Il y a aussi Tomasa dont les quatre fils, la belle fille et le mari ont été jetés par-dessus le pont du fleuve. Elle ne veut pas raconter son histoire. Dans les prisons franquistes, on s’échange, comme un trésor, ses bandes hygiéniques à valeur de pain de cette martyre qui sera fusillée. L’entraide de rien…épouvantable. Pauvres femmes, encore.
Pauvres femmes de tous les pays. Martyrisées, tuées, assassinées par des hommes imbéciles, lâches, faibles, malheureux d’eux-mêmes… Mais l’homme pisse debout, c’est là sa force !
Un livre nécessaire pour ne pas oublier, surtout en ces temps.

Maupassant. Biographie d’Henri Troyat. (Flammarion 1992 )
Ah l’animal priapique ! Comme l’écrit Henri Troyat. Les femmes en raffolaient de cette force de la nature et même, cligne de l’œil l’infâme Troyat, les dames de la haute ! Comme si…pour le mariage c’était râté « La femme est l’ennemie inévitable et indispensable. Il faut l’utiliser et la dominer. » Paraît que Schopenhauer en pensait tout autant.
Rebutant, odieux, abject Maupassant : « Je trouve décidément bien monotones les organes à plaisir, ces trous malpropres dont les véritables fonctions consistent à remplir les fosses d’aisances et à suffoquer les fosses nasales. L’idée de me déshabiller pour faire ce mouvement ridicule me navre et me fait bailler d’ennui. » (Extrait de « Inutile beauté »).
En 1891, Guy de Maupassant avait confié à José Maria de Heredia : « Je suis entré dans la littérature comme un météore, j’en sortirai comme un coup de foudre ». Riche, célèbre et mort à 42 ans et 11 mois d’une syphilis mal soignée au quelle se mêle des antécédents de paranoïa, de folie héritée de la branche maternelle. (Mère dépressive, frère mort fou) Des descendants ? On en connaît au moins trois avec certitude : il n’a jamais voulu les reconnaître. Mais combien d’autres qui se croient de leur vrai père, celui qui les a élevés je veux dire. Ce Maupassant-là me dégoûte.
Lamentable pour ce que fut Maupassant. Lamentable pour le peu de crédit que j’accorde à l’auteur qui ne s’honore pas de ce volume qu’il a écrit parmi tant et tant d’autres. Lamentable cet écrivain facile, pour le peu de respect qu’il eut envers les femmes, nos compagnes, nos amies, qu’il a tant « utilisées ». Lamentable…et la fin du livre et encore plus lamentable pour nous décrire l’anéantissement d’un homme.
Je n’aurais pas dû croiser ce livre…Tant mieux cependant.

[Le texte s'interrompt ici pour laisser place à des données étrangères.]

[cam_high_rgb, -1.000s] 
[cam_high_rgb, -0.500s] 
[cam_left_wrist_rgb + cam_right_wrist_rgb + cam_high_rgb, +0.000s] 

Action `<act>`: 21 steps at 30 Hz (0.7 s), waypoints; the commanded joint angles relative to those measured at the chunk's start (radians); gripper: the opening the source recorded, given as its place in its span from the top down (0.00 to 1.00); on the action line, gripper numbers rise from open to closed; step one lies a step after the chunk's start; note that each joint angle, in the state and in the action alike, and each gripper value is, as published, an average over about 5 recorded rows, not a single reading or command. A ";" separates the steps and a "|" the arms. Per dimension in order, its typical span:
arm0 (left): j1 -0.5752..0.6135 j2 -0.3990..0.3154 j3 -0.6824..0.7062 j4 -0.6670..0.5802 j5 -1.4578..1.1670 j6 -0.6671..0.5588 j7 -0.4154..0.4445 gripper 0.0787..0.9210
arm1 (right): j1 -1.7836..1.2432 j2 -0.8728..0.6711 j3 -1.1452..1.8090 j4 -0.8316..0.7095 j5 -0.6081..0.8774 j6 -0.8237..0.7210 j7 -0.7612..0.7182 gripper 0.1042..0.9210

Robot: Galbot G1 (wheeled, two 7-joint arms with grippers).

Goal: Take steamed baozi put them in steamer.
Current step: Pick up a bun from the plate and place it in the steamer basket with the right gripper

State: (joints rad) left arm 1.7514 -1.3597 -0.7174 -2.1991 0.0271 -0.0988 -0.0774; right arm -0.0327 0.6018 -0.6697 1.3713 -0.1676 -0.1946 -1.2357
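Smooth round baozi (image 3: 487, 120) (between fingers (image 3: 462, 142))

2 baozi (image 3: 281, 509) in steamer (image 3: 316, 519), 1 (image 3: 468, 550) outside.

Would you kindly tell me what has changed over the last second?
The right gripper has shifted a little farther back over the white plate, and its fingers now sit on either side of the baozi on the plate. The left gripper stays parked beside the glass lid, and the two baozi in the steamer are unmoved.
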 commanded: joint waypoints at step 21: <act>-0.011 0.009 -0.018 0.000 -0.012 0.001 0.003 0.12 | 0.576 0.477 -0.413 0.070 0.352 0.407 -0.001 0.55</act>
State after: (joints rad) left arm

L’arbre d’obéissance” de Joel Baqué. ( 2019 éditions POL) Histoire d’ermite, ici Syméon, qui s’installa, pour celui-là, au sommet d’une haute colonne dans le désert de Syrie. Précisons : il s’agit ici d’un ermite anachorète c’est-à-dire d’un religieux qui vit retiré de la communauté des hommes afin de mener une vie ascétique. Il mènera une vie de prières et eucharistique (L’eucharistie fut instituée par Jésus-Christ, qui, la veille de sa Passion, distribua du pain et du vin aux apôtres en leur disant : “Ceci est mon corps… Cette coupe est la nouvelle alliance en mon sang… Faites ceci en mémoire de moi.”)

Syméon donc et plus précisément Syméon-le-Stylite l’Ancien (vers 390-459), a été le fondateur d’une forme particulière d’ascétisme qui consistait à demeurer retiré au sommet d’une colonne, en prière. Sa vie est rapportée par trois textes, deux vies en grec et une en syriaque… et le quatrième, ce beau livre de Joël Baqué.

Syméon vécu une quarantaine d’années au sommet de plusieurs colonnes successives de plus en plus hautes. À sa mort son corps fut transporté à Antioche puis à Constantinople. Et on décida alors de construire autour de la dernière colonne du saint un centre de pèlerinage. Vous pourrez vous y rendre en désignant à votre GPS le lieu de Qal’at Sem’an. Préfecture d’Alep. Syrie. Le sanctuaire de Saint-Syméon érigé à la fin du Ve s. autour de la colonne du premier stylite constitue la figure emblématique de l’ensemble des “anciens villages de la Syrie du Nord” inscrits en 2011 sur la liste du patrimoine mondial de l’UNESCO. Ce n’est pas rien !

Joël Baqué, l’auteur, sait avec grand talent du métier d’écrivain nous initier à ces vies de souffrances qu’on vécut ces hommes pour se délivrer de toutes les tentations des démons qui les dominaient et les attiraient dans les mailles de leurs filets pour les éloigner de leur dieu rédempteur. Les femmes en particulier étaient interdites dans leur environnement et tout ce qui de près ou de loin auraient pu les dissiper de leurs prières, péroraisons, méditations tout entières tournées vers l’Unique.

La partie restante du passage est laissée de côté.